I have no doubt that Obama, whatever his intentions, will put on a good rhetorical show at the health-care summit. But his failure to translate inspiration into action, on his own if necessary, has made me wonder if Hillary Clinton wasn’t right after all when she said his lofty rhetoric was all “just words.” I mean, seriously: Does anyone doubt that President Hillary, lording over a Democratic Congress (an institution she never revered the way Obama does), would have signed health care into law last summer — whether she had a 60-vote supermajority or her VP casting the tie-breaking vote?

Jon Cummings

  • Chuck

    I just finished watching The West Wing again (yes, the entire series; yes, I shouldn't admit it) and it really is remarkable how closely it parallels the current administration. In fact, if you took the last two seasons (that focused on the election of the first Latino president) and put them at the beginning, it's downright spooky.

  • http://popshifter.com/ Less Lee Moore

    Spot on. Thanks for writing this.

    I watched that bit of “The American President” the other day and thought the same damn thing.

  • http://www.popdose.com DwDunphy

    There is only one problem: the anti-government sentiment that's being whipped up around the country is making heroes of Republican touchstones. Cafe Press has a huge hit shirt design on their hands, the George W. Bush “Miss Me Yet?” billboard design. It's shocking, but the sudden bout of national amnesia is even worse.

    My point is that I don't know if anyone, the No-publican figureheads or the in-fighting Democrats, will be able to survive the feeding frenzy starting up inside the country, and it may get to a state where it won't matter if you're doing the job, or trying to do the job. If you're incumbent, you're done.
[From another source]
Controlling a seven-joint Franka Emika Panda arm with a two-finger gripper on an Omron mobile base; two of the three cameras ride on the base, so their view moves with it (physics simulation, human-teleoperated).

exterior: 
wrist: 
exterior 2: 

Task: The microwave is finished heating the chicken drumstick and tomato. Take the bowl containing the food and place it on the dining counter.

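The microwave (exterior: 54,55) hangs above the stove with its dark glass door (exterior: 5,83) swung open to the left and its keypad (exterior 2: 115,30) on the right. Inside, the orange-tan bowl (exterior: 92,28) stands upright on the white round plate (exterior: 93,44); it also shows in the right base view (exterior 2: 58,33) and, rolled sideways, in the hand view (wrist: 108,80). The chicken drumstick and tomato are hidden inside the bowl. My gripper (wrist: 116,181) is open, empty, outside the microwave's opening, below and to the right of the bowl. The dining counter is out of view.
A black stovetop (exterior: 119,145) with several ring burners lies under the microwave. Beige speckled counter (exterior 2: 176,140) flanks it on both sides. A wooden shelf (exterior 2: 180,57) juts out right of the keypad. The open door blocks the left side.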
    It kinda sickens me to echo Dick Cheney's sentiments, but unless something big goes down soon, President Obama will be one-and-done.

  • http://thevitaminkid.blogspot.com autodidact

    Obama doesn't need a commission to reduce the deficit. He simply needs to bring forward the plan to pare down government, not simply freeze a little sliver of it. It's really a moot point anyway. The train is rolling off the tracks, and Obama can steer right or left — it doesn't matter. Momentum will carry it off and down the hill.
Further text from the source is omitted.